Contact
Russ Cox
For this problem, we keep track of every bit sequence we see. We could use the bit sequence itself as an index into a table of frequencies, but that would not distinguish between the 2-bit sequence "10" and the 4-bit sequence "0010". To solve this, we always add a 1 to the beginning of the number, so "10" becomes "110" and "0010" becomes "10010".

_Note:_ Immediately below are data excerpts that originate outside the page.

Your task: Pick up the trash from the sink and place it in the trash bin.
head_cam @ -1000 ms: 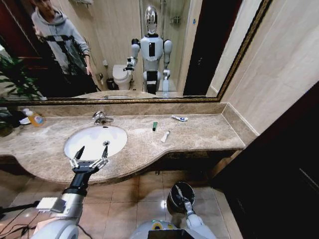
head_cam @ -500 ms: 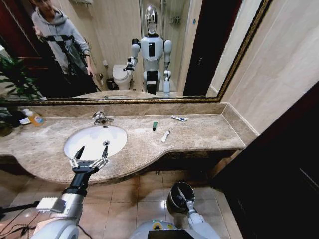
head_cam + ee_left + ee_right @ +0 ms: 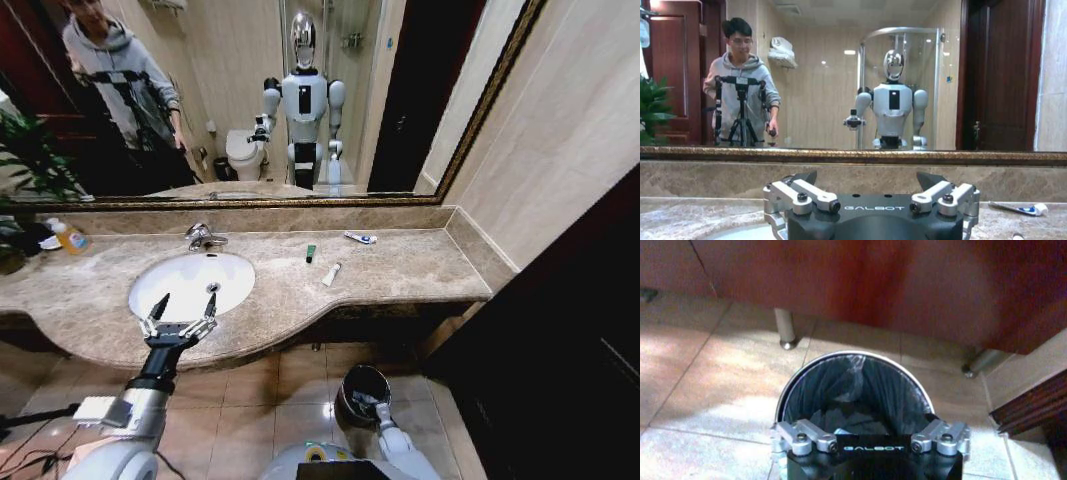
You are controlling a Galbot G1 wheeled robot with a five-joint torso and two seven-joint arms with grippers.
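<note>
Hovering right gripper (image 3: 870, 437) over the trash bin (image 3: 362, 392) at six o'clock, jaws' state unclear, apparently dropping trash; left gripper (image 3: 183, 308) spread open at the sink (image 3: 192, 283) rim; next needing green piece (image 3: 311, 253) at twelve o'clock on the surface (image 3: 400, 270).

The head camera looks down over the countertop (image 3: 400, 270); the left wrist camera faces the mirror (image 3: 840, 75) beyond its gripper (image 3: 870, 192) (both views share it); the right wrist camera looks down into the trash bin (image 3: 853, 390).
</note>
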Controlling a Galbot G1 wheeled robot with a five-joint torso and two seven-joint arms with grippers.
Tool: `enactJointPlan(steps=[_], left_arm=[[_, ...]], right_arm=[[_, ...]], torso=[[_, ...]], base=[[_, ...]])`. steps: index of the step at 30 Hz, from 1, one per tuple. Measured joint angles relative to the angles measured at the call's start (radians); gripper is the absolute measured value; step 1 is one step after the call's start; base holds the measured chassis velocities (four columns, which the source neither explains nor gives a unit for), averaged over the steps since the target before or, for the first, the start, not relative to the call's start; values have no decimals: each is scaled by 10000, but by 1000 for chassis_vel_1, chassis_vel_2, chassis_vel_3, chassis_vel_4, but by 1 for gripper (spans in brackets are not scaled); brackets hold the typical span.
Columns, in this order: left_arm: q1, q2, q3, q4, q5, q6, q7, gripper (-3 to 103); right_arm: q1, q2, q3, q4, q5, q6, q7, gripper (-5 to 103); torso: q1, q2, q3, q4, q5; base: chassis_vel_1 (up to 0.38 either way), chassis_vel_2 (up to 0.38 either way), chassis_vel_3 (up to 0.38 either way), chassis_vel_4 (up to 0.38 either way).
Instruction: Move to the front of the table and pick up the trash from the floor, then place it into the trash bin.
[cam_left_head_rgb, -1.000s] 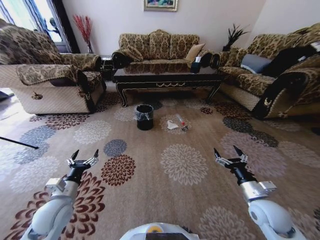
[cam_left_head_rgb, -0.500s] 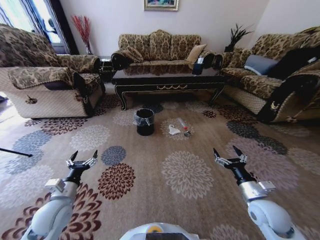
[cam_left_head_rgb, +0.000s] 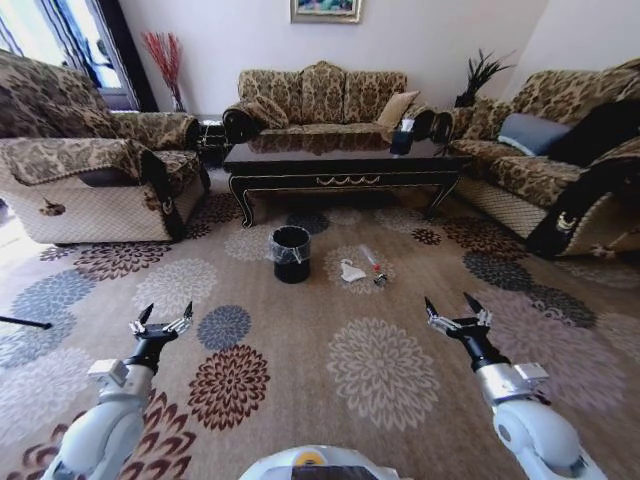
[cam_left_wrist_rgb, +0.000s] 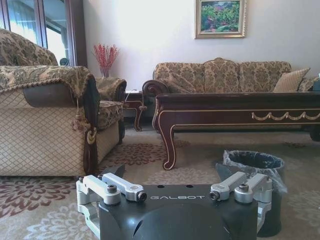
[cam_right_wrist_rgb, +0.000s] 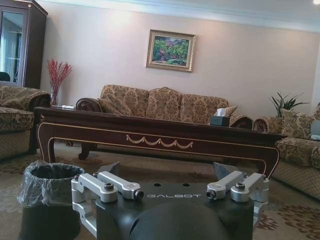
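Trash (cam_left_head_rgb: 362, 268), about three small pieces, lies on the carpet just beside one bin (cam_left_head_rgb: 291, 253), before the table (cam_left_head_rgb: 340, 165). Left gripper (cam_left_head_rgb: 160, 320) and right gripper (cam_left_head_rgb: 454, 310) hover spread, empty.

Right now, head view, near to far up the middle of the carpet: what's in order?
Left gripper and right gripper, both open → trash and trash bin on the carpet → table → sofa → framed picture on the wall.

Camera advanced: table (cam_left_head_rgb: 340, 160), trash bin (cam_left_head_rgb: 291, 253), trash (cam_left_head_rgb: 362, 269) nearer, lower in head view.
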Motion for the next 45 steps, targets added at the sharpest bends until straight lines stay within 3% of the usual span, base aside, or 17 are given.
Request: enactJointPlan(steps=[45], left_arm=[[124, -116, -2, 41, -87, -95, -34, 100]], right_arm=[[-37, 96, -209, 43, -132, -71, 31, 100]], torso=[[0, 3, 4, -1, -1]], base=[[-153, 157, 150, -162]])
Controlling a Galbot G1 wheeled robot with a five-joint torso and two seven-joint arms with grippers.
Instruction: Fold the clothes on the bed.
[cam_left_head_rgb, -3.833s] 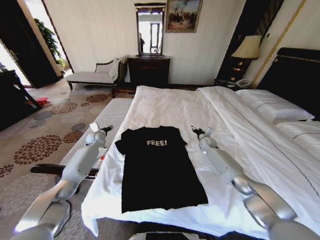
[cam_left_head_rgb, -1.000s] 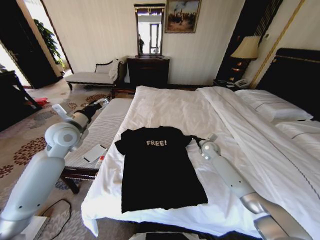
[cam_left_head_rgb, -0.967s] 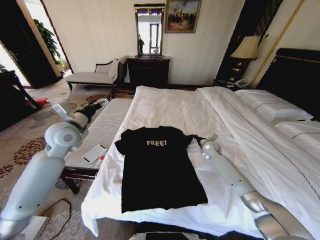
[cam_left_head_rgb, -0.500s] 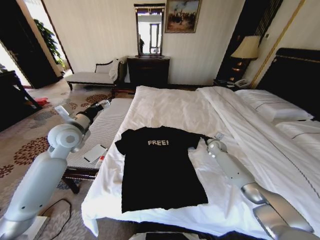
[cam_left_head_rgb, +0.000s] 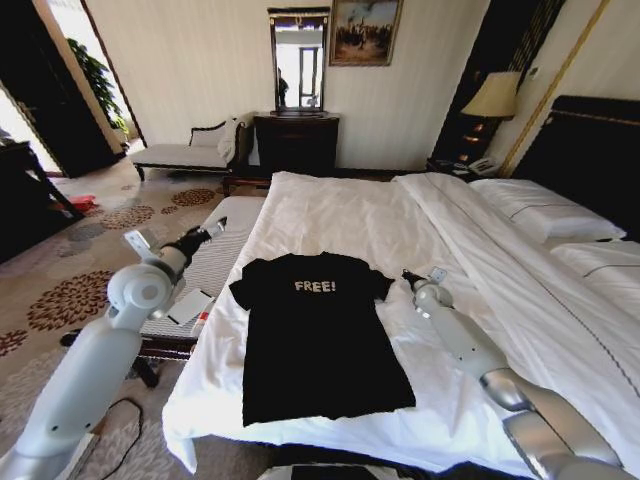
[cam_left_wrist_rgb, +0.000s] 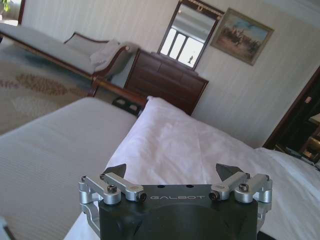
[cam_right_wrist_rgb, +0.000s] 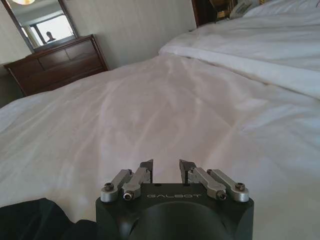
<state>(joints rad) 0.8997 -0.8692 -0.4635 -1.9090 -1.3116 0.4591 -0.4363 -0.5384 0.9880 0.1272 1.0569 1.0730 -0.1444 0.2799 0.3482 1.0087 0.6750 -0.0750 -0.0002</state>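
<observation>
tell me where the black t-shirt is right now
In the head view the black T-shirt lies flat on the near corner of the bed, lettering up, between the left gripper and the right gripper beside its sleeve.

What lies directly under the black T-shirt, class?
The black T-shirt lies flat on the white duvet of the bed. The duvet shows all around the shirt; the part beneath it is covered, so anything there cannot be seen.

bed (cam_left_head_rgb: 330, 215): white sheets | black t-shirt (cam_left_head_rgb: 318, 340) flat near its foot edge | pillows (cam_left_head_rgb: 545, 212) by headboard
</observation>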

After reading the entire bit string, we sort the frequency table and walk through it to print out the top sequences.
#include <stdio.h>
#include <stdlib.h>
#include <string.h>
#include <assert.h>
#define MAXBITS 12
#define MAXSEQ (1<<(MAXBITS+1))
typedef struct Seq Seq;
struct Seq {
unsigned bits;
int count;
};
Seq seq[MAXSEQ];
/* increment the count for the n-bit sequence "bits" */
void
addseq(unsigned bits, int n)
{
bits &= (1<<n)-1;
bits |= 1<<n;
assert(seq[bits].bits == bits);
seq[bits].count++;
}
/* print the bit sequence, decoding the 1<<n stuff */
/* recurse to print the bits most significant bit first */
void
printbits(FILE *fout, unsigned bits)
{
assert(bits >= 1);
if(bits == 1) /* zero-bit sequence */
return;
printbits(fout, bits>>1);
fprintf(fout, "%d", bits&1);
}
int
seqcmp(const void *va, const void *vb)
{
Seq *a, *b;
a = (Seq*)va;
b = (Seq*)vb;
/* big counts first */
if(a->count < b->count)
return 1;
if(a->count > b->count)
return -1;
/* same count: small numbers first */
if(a->bits < b->bits)
return -1;
if(a->bits > b->bits)
return 1;
return 0;
}
void
main(void)
{
FILE *fin, *fout;
int i, a, b, n, nbit, c, j, k;
unsigned bit;
char *sep;
fin = fopen("contact.in", "r");
fout = fopen("contact.out", "w");
assert(fin != NULL && fout != NULL);
nbit = 0;
bit = 0;
for(i=0; i<=MAXBITS; i++)
for(j=0; j<(1<<i); j++)
seq[(1<<i) | j].bits = (1<<i) | j;
fscanf(fin, "%d %d %d", &a, &b, &n);
while((c = getc(fin)) != EOF) {
if(c != '0' && c != '1')
continue;
bit <<= 1;
if(c == '1')
bit |= 1;
if(nbit < b)
nbit++;
for(i=a; i<=nbit; i++)
addseq(bit, i);
}
qsort(seq, MAXSEQ, sizeof(Seq), seqcmp);
/* print top n frequencies for number of bits between a and b */
j = 0;
for(i=0; i<n && j < MAXSEQ; i++) {
if(seq[j].count == 0)
break;
c = seq[j].count;
fprintf(fout, "%d\n", c);
/* print all entries with frequency c */
sep = "";
for(k=0; seq[j].count == c; j++, k++) {
fprintf(fout, sep);
printbits(fout, seq[j].bits);
if(k%6 == 5)
sep = "\n";
else
sep = " ";
}
fprintf(fout, "\n");
}
exit(0);
}